─── EXERCISE DATA

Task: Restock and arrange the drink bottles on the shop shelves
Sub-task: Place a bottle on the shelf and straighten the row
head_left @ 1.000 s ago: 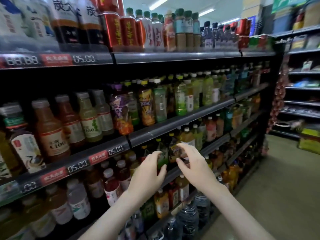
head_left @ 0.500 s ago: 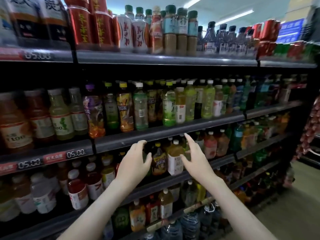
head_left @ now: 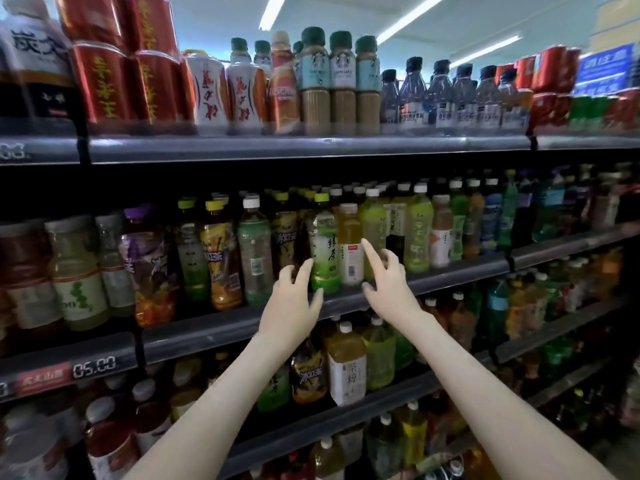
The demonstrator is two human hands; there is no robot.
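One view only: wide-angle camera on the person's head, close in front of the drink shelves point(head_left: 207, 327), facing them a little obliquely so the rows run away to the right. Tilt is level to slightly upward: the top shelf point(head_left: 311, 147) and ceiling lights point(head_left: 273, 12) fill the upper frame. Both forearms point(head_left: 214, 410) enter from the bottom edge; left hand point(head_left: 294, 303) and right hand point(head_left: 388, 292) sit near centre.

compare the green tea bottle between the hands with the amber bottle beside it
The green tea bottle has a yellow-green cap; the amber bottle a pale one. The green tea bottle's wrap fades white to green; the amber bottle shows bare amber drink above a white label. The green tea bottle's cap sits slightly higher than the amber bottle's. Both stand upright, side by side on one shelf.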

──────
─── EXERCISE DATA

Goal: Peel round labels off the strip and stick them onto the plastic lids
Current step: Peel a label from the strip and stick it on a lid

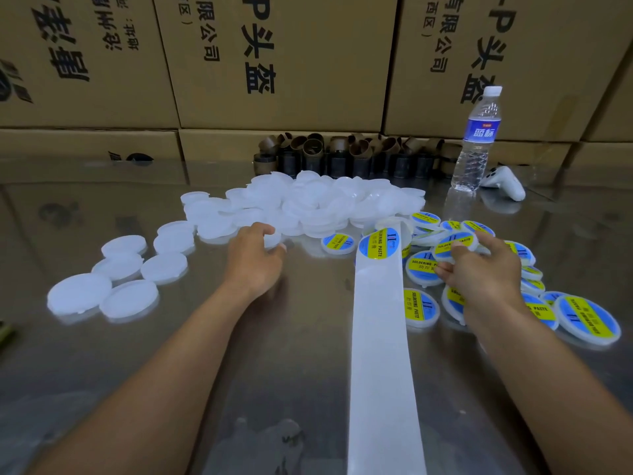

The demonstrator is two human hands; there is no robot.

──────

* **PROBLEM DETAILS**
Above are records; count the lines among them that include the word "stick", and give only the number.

* **REPLY TO THE TASK**
2